Broadly speaking, Centro-matic once belonged to the alt-country nation, but much like a toddler and shoes, the band has quickly outgrown that label. Under the leadership of Will Johnson, the band has been too prolific to be locked into any one thing. (At its peak, Centro-matic released nine albums in eight years.) Or perhaps it was just an ill-fitting suit that perception tried to shove them in to begin with. Regardless, now unbound by convention or loose expectations, the band has released its 11th album, Take Pride in Your Long Odds (Navigational Transmissions/Thirty Tigers).

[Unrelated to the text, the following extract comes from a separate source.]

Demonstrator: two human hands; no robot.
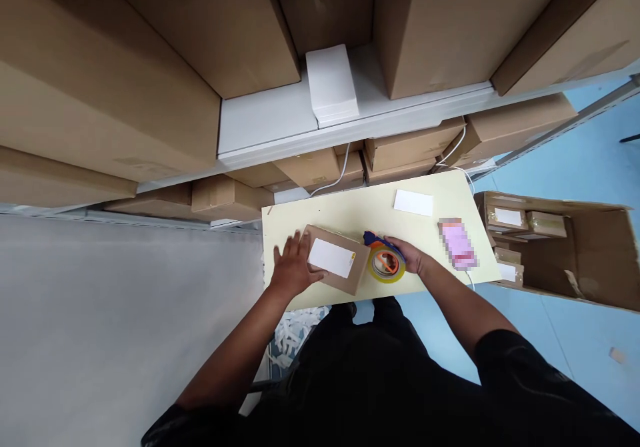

It’s been three years since the last Centro-matic album, although Johnson himself has stayed as busy as ever with a variety of side-projects. Perhaps that extended period of time away from the Centro-matic name allowed him to recast things or gently nudge the band in a different direction. That seems to be the case with the title track, which opens the record. It’s an instrumental with feedback, distorted guitar, snatches of what seems to be a banjo, piano, and some ambient noise and loops strung throughout. While it may not shake the foundations of Centro-matic, it does telegraph that things are a tad bit different this time around. That noisy mish-mash pops up in various places on the album, notably “Salty Disciple,” which layers gurgling synths and a guitar line that seems more in line with The Rapture than alt-country upon a hip-hop-leaning backbeat.
If there was any type of lineage with which to connect, there are moments that recall Wilco’s A Ghost Is Born. Yet Take Pride in Your Long Odds doesn’t totally throw out the baby with the bathwater. There are certainly a number of moments and sounds that bear country rock touchstones, but they also sit side-by-side with some tough-minded rock riffs. What makes it work is that there’s no clear delineation. The elements are blended together in unobvious, and thus more interesting, ways. Lyrically, Johnson took a similar approach, with literal and narrative passages stepping aside for more abstracted phrases. With the exception of the rare moments where the sonic experimenting slows the album’s momentum down, Centro-matic has succeeded in adding new patches to its sonic quilt. May the odds forever be in their favor.